In the listing below, find the line containing "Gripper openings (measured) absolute" and the line containing "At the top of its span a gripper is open". Repeat exactly those two lines and every line between them.

Dataset section:

....

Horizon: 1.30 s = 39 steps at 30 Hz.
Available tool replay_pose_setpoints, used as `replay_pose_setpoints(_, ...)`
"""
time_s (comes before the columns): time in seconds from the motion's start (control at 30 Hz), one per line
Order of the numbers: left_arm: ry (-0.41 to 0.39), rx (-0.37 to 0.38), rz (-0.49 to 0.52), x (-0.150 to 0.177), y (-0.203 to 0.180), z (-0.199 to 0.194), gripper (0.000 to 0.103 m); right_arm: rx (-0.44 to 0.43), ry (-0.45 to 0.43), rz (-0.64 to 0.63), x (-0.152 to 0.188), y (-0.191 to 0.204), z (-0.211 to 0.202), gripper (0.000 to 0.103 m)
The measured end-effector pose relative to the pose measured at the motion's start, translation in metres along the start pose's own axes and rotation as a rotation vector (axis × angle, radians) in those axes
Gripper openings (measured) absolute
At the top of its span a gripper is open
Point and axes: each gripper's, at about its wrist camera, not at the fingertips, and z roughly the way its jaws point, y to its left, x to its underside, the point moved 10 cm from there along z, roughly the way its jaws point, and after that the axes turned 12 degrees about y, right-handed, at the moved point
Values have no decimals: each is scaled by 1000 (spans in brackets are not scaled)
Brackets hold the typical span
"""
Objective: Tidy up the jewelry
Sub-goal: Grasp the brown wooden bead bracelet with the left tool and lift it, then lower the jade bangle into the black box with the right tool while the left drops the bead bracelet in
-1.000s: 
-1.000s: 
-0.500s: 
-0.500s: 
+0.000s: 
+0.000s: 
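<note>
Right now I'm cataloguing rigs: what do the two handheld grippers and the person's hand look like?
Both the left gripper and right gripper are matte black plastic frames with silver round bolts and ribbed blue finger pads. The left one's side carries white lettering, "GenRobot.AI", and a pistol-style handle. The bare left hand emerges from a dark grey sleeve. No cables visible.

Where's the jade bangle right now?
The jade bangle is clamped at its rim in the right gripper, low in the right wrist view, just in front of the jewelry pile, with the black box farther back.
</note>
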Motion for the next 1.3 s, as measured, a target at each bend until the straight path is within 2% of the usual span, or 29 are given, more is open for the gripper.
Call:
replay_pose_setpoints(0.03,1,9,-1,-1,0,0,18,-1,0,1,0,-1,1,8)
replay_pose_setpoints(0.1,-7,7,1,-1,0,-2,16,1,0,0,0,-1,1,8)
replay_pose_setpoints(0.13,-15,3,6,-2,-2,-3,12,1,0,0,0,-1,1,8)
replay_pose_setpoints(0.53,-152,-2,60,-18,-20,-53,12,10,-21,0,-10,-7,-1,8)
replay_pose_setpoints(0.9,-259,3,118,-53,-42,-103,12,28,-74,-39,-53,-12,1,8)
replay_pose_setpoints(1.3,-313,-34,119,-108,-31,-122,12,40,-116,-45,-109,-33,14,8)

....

Answer to this exercise:
Gripper openings (measured) absolute
At the top of its span a gripper is open

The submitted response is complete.